Shame on us that the highest mystery of the faith can get wrapped up with the mundane and then passed off as nothing important. The words spoken by John, the fisherman, in his Gospel are among the most profound words ever recorded. Have we ever just considered the depths of these words and themes? Hilary of Poitiers (c. 310 - c. 367) simply says that the audacity of the words "And the Word was God" is staggering. They disturb our presuppositions about God and His divine unity. They shiver us to our core. That God, who was at the Father's side, has become flesh.

Rev. Dr. Scott R. Murray
Memorial Lutheran Church

   Hilary of Poitiers
"I tremble to say it; the audacity staggers me. I hear, 'And the Word was God' (Jn 1:1); I, whom the prophets have taught that God is One. To save me from further fears, give me, friend fisherman, a fuller imparting of this great mystery. Show that these assertions are consistent with the unity of God; that there is no blasphemy in them, no explaining away, no denial of eternity.

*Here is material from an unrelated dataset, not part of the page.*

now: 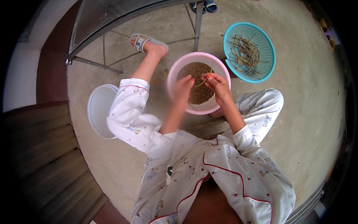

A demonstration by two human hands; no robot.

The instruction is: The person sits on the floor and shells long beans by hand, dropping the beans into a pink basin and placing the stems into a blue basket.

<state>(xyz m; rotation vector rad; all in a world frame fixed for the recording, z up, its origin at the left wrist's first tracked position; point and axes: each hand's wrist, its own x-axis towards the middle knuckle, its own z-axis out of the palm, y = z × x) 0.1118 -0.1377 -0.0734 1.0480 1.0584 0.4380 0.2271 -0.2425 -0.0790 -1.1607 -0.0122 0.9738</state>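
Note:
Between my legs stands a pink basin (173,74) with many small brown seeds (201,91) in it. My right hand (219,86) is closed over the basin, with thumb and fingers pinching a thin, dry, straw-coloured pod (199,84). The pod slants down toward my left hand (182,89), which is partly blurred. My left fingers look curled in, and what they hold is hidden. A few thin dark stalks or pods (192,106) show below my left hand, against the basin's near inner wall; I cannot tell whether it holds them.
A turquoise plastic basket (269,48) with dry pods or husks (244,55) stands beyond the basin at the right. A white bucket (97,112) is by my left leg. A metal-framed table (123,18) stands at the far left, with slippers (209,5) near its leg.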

He continues, 'He was in the beginning with God.' This 'He was in the beginning' removes the limit of time; the word God shows that He is more than a voice. That He is with God proves that He neither encroaches nor is encroached upon, for His identity is not swallowed up in that of another, and He is clearly stated to be present with the One Unbegotten God as God, His one and Only-begotten Son."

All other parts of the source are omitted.